There are similar arches in the first floor gallery, which like the staircase, has a balustrade of wrought Iron. The library which is lined with bookcases has red walls, and the drawing room and ballroom open into each other along the garden front.

The dining room, on the other side of the hall, is to a Victorian Baronial style, with faded red walls above a dado of brown oak panelling. The chimney piece, of carved oak has heraldic angels holding shields of the family arms, and its head of St Hubert's Stag - the family crest - with antlers and crucifix mounted on top of the mantle shelf.

==History==
The le Poer family claims descent from Sir Robert De Poer, who came to Ireland with Strongbow in 1172. King Henry II of England, who, by charter, granted to Robert the City of Waterford, with "the whole province thereabouts;" and made him marshal of Ireland.

Edmund, 1st Count de la Poer, 18th Lord le Poer and Curraghmore (1841–1915), who commissioned the building of Castle Gurteen de la Poer in 1863, was created 1st Count de la Poer (Papal States) in 1864. The Count was High Sheriff of County Waterford in 1879; Private Chamberlain to Pope Pius IX; HM Lord-Lieutenant for the county and city of Waterford, 1909.

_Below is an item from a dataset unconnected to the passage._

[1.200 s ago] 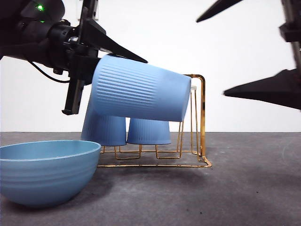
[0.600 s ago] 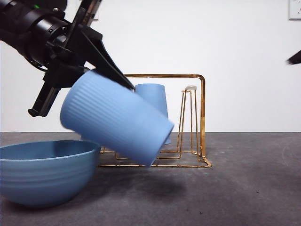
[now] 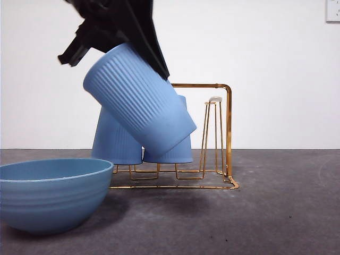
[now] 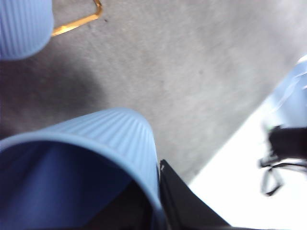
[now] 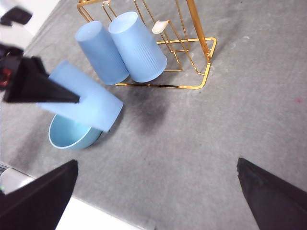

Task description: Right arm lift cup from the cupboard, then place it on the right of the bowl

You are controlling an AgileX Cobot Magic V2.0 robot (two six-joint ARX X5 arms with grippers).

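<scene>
From the front I count three light-blue cups, one bowl, and one gold wire cupboard. My left end effector comes in from above and pinches one cup at its mouth end. That cup hangs tilted above the bench, base pointing down toward the cupboard, in front of the two other cups, which stand upside down on the cupboard. In my left wrist view, the cup's open mouth sits right at my jaws, its rim pinched. In my right wrist view, my right end effector is spread wide and holds nothing, well apart from the cup, which hangs over the bowl's edge.
</scene>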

His second son, John William Rivallon, JP, 19th Baron and 2nd Count (1882–1939), was High Sheriff of County Waterford in 1913. In 1922 he claimed the barony of Le Poer and Curraghmore, and Committee of Privileges of the House of Lords decided that but for the attainder of John Power in 1691, the claim had been established.

His eldest son, Edmond Robert Arnold, 20th Baron and 3rd Count, succeeded to the title of 20th Baron le Power and Curraghmore in 1939. He sold Castle Gurteen in 1979 to German businessman Günter Rombelsheim, but retained the right to live in the West Wing of the castle. He died on 20 November 1995 at age the age of 84.

==Gottfried Helnwein==
In 1998, the artist Gottfried Helnwein purchased Castle Gurteen and began restoration work on the castle and gardens. As of 2016, he lives and works there with his family.

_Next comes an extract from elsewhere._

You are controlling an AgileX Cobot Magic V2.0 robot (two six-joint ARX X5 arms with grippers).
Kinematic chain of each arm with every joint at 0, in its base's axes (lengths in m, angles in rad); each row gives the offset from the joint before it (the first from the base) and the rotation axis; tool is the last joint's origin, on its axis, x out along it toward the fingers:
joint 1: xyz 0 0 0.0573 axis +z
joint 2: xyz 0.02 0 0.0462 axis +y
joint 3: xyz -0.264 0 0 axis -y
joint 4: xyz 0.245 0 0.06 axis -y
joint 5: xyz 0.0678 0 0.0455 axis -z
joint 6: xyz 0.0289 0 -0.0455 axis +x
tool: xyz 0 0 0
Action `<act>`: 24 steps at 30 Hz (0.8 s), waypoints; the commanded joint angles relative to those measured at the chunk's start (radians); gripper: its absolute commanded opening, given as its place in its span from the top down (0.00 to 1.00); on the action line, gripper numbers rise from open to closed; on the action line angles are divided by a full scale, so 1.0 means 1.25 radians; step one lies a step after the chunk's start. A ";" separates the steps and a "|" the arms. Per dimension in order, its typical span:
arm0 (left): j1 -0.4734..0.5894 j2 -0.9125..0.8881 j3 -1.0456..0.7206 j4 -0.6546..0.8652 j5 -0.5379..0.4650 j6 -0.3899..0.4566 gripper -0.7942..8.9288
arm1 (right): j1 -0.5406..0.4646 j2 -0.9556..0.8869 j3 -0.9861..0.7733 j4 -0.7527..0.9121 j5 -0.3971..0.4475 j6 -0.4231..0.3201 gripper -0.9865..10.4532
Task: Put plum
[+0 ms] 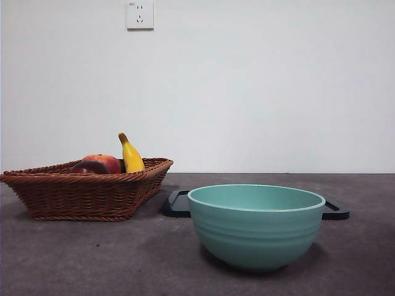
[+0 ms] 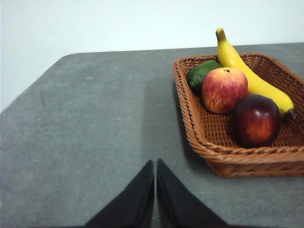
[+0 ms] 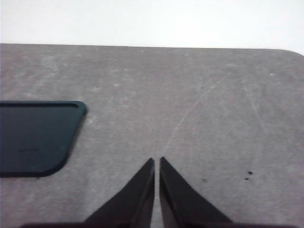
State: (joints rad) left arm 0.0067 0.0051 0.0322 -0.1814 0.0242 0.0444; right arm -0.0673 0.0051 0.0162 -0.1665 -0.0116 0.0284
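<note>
The plum [image 2: 255, 120], dark maroon and round, lies in the wicker basket [image 2: 223, 156] at its near corner, next to a red-orange fruit [image 2: 224, 89]. In the front view only the plum's top [image 1: 88, 168] peeks over the basket rim [image 1: 80, 185]. My left gripper [image 2: 155, 164] is shut and hovers above bare table, well to the side of the basket. Away from the fruit, my right gripper [image 3: 156, 161] is shut too, over bare table near the black tray [image 3: 35, 137]. Neither gripper shows in the front view.
A yellow banana [image 2: 251, 76] and a green fruit [image 2: 202, 73] share the basket. A teal bowl [image 1: 256, 225] stands front centre, with the black tray [image 1: 179, 203] behind it. A wall with a socket [image 1: 140, 15] closes the back.
</note>
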 commanded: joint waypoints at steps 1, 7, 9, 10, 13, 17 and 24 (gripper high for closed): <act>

Since Helnwein took residence, the castle has hosted a number of guests. These have included a number in the entertainment industry, including Sean Penn, Ben Kingsley, Marilyn Manson, Lisa Marie Presley, Priscilla Presley and Beck.. Politicians who have visited include ambassador William S. Farish, speaker of the German parliament Antje Vollmer and former President of the Seychelles James R. Mancham.

In December 2005, Marilyn Manson and Dita Von Teese were married in a private non-denominational ceremony at the castle. In December 2014, The New York Times featured a 3 page-article about the Helnwein family at Castle Gurteen de la Poer.